The support vector machine is a model used for both classification and regression problems though it is mostly used to solve classification problems. The algorithm creates a hyperplane or line (decision boundary) which separates data into classes. It uses the kernel trick to find the best line separator (decision boundary that has the same distance from the boundary point of both classes).

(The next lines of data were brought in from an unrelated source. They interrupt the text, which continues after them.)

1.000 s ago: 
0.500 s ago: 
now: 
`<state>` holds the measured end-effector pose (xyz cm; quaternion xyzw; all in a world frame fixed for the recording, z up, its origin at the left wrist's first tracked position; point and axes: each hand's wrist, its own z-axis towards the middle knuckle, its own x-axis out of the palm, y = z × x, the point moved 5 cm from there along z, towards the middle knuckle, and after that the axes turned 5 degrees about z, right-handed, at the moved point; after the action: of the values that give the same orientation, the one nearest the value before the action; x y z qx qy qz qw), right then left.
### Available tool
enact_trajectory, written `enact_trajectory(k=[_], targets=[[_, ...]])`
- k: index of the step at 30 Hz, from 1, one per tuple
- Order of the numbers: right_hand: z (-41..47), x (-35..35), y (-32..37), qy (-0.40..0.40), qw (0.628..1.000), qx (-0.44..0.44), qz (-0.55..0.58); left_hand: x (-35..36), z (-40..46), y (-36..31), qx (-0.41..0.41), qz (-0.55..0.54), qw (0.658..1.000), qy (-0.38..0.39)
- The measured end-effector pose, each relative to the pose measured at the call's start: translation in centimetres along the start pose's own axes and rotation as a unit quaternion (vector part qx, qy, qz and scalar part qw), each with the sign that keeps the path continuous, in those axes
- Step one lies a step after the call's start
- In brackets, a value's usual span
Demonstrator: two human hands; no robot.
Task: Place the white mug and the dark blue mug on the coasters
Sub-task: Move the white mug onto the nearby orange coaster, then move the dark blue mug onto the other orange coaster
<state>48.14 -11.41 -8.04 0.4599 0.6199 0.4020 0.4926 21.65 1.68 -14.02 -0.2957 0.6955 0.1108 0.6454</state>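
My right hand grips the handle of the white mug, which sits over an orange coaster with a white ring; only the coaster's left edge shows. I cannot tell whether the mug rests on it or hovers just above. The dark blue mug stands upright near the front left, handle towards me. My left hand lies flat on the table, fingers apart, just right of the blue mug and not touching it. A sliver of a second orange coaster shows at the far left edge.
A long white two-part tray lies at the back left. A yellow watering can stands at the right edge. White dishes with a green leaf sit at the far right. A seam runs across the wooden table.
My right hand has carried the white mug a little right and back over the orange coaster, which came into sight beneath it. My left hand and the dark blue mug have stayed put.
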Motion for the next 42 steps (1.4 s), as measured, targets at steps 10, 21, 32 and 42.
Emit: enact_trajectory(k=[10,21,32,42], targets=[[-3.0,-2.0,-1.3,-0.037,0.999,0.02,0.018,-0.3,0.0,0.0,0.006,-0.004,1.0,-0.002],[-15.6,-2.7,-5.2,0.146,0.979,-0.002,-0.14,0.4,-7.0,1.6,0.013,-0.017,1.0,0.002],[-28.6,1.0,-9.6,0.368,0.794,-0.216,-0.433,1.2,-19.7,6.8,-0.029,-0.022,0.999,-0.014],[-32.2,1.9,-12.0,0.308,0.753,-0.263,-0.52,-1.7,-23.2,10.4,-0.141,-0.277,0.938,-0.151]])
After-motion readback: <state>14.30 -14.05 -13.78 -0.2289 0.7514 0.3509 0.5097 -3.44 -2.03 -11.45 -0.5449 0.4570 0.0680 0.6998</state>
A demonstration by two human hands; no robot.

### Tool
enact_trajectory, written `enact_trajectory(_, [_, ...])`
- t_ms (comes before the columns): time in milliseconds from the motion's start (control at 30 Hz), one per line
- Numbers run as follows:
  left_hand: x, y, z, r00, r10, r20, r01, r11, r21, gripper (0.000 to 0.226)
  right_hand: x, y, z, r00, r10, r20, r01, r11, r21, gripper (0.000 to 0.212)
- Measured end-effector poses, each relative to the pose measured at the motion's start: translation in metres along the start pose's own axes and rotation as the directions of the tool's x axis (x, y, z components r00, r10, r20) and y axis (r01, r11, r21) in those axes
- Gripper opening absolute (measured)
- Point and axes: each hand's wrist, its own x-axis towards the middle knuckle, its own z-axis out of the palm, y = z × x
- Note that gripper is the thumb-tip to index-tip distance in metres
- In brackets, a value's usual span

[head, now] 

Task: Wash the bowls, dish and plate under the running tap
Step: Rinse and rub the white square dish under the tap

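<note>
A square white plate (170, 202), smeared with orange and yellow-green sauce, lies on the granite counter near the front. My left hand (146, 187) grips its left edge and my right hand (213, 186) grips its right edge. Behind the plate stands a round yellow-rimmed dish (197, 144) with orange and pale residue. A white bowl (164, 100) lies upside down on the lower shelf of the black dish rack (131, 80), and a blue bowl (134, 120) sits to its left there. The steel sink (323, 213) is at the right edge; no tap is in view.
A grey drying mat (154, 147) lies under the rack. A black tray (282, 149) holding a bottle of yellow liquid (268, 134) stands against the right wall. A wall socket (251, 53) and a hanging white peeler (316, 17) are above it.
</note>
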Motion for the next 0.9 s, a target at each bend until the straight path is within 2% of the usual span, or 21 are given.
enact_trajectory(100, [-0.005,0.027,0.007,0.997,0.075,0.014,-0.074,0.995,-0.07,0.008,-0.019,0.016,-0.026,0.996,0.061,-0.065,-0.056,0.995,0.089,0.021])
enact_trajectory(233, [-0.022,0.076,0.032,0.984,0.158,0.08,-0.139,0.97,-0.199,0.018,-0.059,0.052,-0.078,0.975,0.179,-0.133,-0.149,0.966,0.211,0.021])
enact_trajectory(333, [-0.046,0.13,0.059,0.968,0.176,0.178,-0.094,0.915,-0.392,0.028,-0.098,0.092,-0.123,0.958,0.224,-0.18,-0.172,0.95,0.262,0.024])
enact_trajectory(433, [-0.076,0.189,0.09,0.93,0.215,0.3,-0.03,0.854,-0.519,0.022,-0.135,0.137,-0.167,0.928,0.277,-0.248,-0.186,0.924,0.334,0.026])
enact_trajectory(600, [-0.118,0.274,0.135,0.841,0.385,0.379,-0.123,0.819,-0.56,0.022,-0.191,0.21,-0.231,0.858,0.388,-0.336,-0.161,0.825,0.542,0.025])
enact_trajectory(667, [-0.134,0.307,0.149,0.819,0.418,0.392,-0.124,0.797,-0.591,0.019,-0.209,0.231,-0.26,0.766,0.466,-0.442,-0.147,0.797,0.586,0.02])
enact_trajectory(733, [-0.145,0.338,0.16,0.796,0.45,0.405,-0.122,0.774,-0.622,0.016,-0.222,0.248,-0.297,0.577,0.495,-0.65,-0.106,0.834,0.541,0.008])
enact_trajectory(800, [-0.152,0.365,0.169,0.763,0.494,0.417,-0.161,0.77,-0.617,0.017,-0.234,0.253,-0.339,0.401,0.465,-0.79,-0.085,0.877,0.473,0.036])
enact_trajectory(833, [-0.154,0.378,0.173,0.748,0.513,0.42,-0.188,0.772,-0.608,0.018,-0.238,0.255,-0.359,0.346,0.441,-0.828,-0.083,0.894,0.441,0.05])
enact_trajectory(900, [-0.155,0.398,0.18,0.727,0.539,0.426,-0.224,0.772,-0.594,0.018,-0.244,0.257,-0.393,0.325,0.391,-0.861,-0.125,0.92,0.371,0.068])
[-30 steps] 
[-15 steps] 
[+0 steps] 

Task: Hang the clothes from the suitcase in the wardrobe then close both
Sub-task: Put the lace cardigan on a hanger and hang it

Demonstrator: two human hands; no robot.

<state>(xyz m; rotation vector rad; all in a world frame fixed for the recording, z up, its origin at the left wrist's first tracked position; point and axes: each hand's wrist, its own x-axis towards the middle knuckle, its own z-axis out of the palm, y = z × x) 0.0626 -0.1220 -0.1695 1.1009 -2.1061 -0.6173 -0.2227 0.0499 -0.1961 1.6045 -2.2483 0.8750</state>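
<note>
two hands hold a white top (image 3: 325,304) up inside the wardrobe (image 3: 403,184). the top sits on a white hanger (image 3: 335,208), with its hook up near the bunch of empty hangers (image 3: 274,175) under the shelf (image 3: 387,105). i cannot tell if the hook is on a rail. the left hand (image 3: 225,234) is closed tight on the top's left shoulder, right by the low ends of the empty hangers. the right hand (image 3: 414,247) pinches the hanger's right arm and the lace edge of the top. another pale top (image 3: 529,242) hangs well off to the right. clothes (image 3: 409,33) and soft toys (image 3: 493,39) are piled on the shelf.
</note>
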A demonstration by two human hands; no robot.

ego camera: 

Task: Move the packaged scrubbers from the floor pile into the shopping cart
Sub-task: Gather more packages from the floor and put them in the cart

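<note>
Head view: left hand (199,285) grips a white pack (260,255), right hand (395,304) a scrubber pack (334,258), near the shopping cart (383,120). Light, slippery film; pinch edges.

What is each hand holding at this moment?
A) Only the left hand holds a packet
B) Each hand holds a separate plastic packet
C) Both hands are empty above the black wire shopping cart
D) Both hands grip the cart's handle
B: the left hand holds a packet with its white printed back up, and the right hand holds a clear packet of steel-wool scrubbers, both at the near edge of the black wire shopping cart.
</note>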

SVM tries to finds the maximal margin (distance between the line and the support vectors) that separates the classes and this reduces the risk of error on the data

  • \(H_1\) does not separate the classes.
  • \(H_2\) does, but only with a small margin.
  • \(H_3\) separates them with the maximal margin.

Hyperplane

A hyperplane is a decision boundary that differentiates the two classes in SVM. A data point falling on either side of the hyperplane can be attributed to different classes. The dimension of the hyperplane depends on the number of input features in the dataset.

In geometry, a hyperplane is a subspace whose dimension is one less than that of its ambient space. For example, if a space is 3-dimensional then its hyperplanes are the 2-dimensional planes, while if the space is 2-dimensional, its hyperplanes are the 1-dimensional lines.

Soft Margin

Soft margin SVM allows some misclassification to happen by relaxing the hard constraints of Support Vector Machine.

SVM Functionality For Weird Shaped Data

SVM by using a kernel function will move the data into a higher dimension to make the classification possible.